**Exercise objective**
An exact copy is needed of the lines from the one that contains "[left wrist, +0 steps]" through the final line of the data below, with pictures left out.

+--

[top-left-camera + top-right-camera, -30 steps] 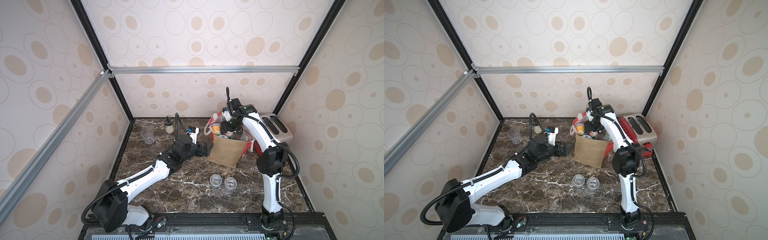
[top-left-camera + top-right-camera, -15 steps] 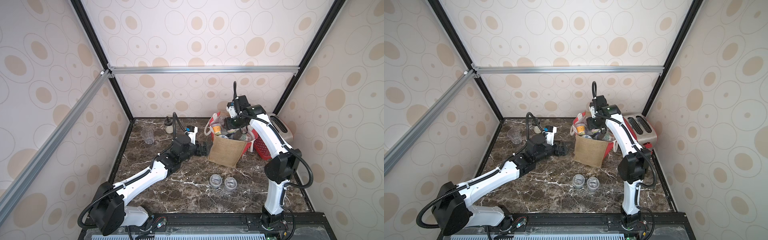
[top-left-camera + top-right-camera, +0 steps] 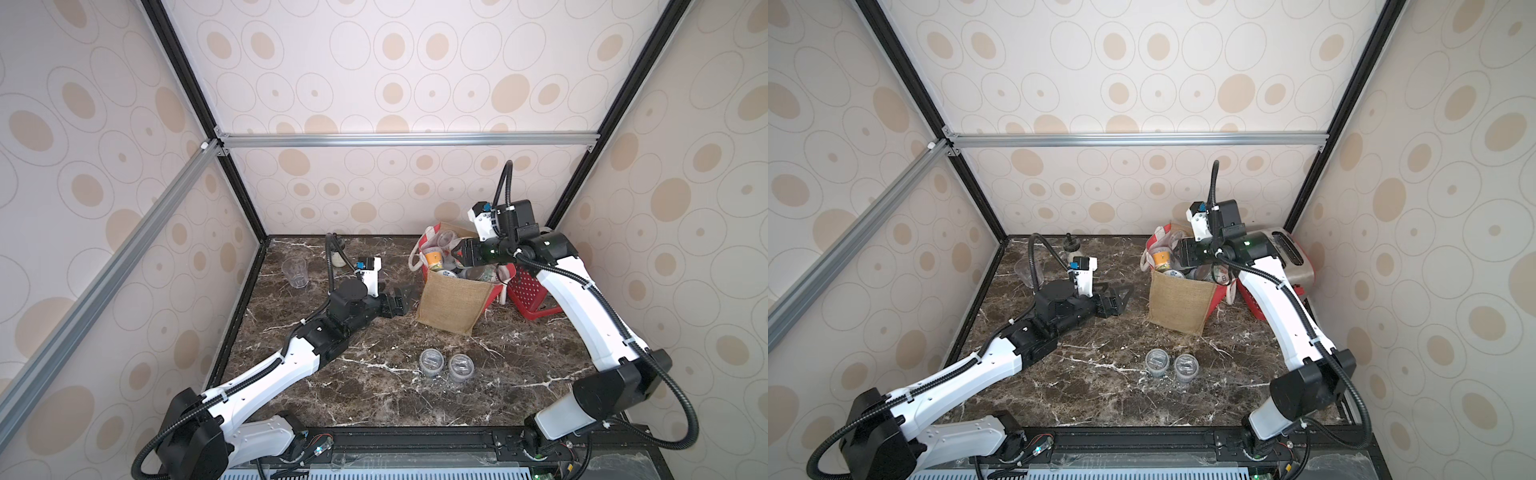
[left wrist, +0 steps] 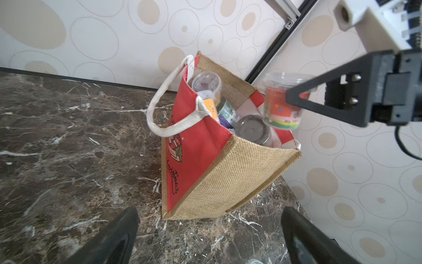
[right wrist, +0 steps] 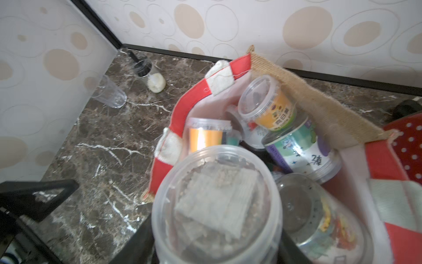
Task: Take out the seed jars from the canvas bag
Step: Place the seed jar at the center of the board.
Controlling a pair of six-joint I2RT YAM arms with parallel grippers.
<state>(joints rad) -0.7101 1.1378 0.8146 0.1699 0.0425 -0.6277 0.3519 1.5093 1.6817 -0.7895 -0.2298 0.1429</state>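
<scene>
Nearest the robot's base, two short clear plastic jars with clear lids (image 3: 432,362) stand side by side on the dark marble tabletop (image 3: 374,399), well apart from the bag and already counted as taken out. Beyond them the left gripper (image 3: 404,301) hangs low over the marble just beside the bag, its jaws spread wide with nothing between them.

Next comes the boxy tan jute canvas bag with red side panels and white rope handles (image 4: 228,178), standing upright and open. Several labelled clear jars (image 5: 267,107) lie jumbled inside it, some tilted or on their sides.

Above the bag's mouth, the right gripper (image 4: 285,99) is clamped on a taller clear plastic jar with a red label (image 5: 217,205), held upright in the air, its base about level with the rim.

The step in hand looks like lifting this jar out. The next move calls for clearing the rim and handles, then setting it down near the two on the marble without knocking them.

Farthest back sit a red dotted toaster (image 3: 1283,257), a lidless clear faceted tumbler (image 5: 109,93) and a glass shaker with a black top (image 5: 149,75).
</scene>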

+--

**Exercise output**
[left wrist, +0 steps] 
[right wrist, +0 steps] 
Task: Take out the seed jars from the canvas bag
Step: Place the seed jar at the center of the board.
Controlling a pair of six-joint I2RT YAM arms with parallel grippers.
<state>(joints rad) -0.7101 1.1378 0.8146 0.1699 0.0425 -0.6277 0.3519 1.5093 1.6817 -0.7895 -0.2298 0.1429</state>
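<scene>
Nearest the robot's base, two short clear plastic jars with clear lids (image 3: 432,362) stand side by side on the dark marble tabletop (image 3: 374,399), well apart from the bag and already counted as taken out. Beyond them the left gripper (image 3: 404,301) hangs low over the marble just beside the bag, its jaws spread wide with nothing between them.

Next comes the boxy tan jute canvas bag with red side panels and white rope handles (image 4: 228,178), standing upright and open. Several labelled clear jars (image 5: 267,107) lie jumbled inside it, some tilted or on their sides.

Above the bag's mouth, the right gripper (image 4: 285,99) is clamped on a taller clear plastic jar with a red label (image 5: 217,205), held upright in the air, its base about level with the rim.

The step in hand looks like lifting this jar out. The next move calls for clearing the rim and handles, then setting it down near the two on the marble without knocking them.

Farthest back sit a red dotted toaster (image 3: 1283,257), a lidless clear faceted tumbler (image 5: 109,93) and a glass shaker with a black top (image 5: 149,75).
</scene>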

The given output is complete.